Fortunately for these same analysts, the industry already has everything it needs to triage and establish both a strong understanding of what has happened and what to do next. To achieve this in the greatest capacity analysts must pivot into sandboxing tools and techniques to expand on what the detection is telling them particularly where the detection is an assessment of nature not behaviour.

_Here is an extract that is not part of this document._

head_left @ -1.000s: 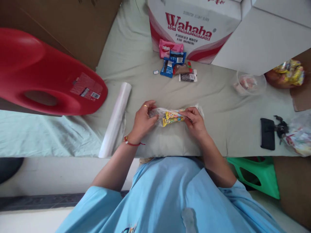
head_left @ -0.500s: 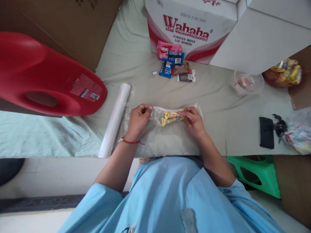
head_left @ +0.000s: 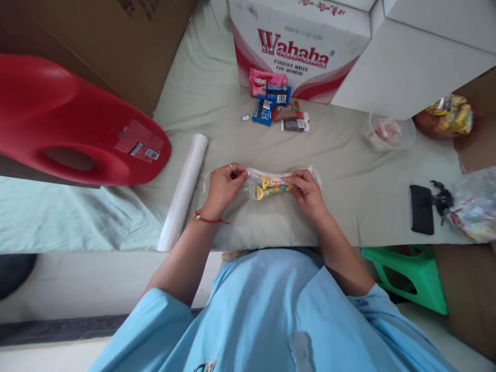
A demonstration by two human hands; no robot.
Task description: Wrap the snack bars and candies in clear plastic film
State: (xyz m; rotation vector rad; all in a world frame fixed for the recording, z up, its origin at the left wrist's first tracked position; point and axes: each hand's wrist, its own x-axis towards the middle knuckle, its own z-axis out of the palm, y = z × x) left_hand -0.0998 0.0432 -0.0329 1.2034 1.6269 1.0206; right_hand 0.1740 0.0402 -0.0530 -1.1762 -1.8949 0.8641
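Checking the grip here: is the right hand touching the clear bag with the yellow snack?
Touching. The head view shows the right hand pinching the right end of the clear bag between its fingers.

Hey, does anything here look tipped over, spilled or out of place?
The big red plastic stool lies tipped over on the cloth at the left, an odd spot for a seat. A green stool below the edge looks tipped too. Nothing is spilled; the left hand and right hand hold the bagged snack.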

How Sandboxing exists in the SOC
Sandboxing is a topic with incredible depth that has roles like malware analysts, reversing engineer and purple team positions dedicated to understanding, documenting and developing detection techniques and material existing in mature teams however the average SOC team and by extension analyst does not have the capacity nor the same objectives of the dedicated malware analysis roles
When looking to perform sandboxing SOC analysts should have two primary goals:
Providing supporting evidence for ideas and assertions you have already arrived at through the source detecting tool (EDR, FIM, Email protection etc)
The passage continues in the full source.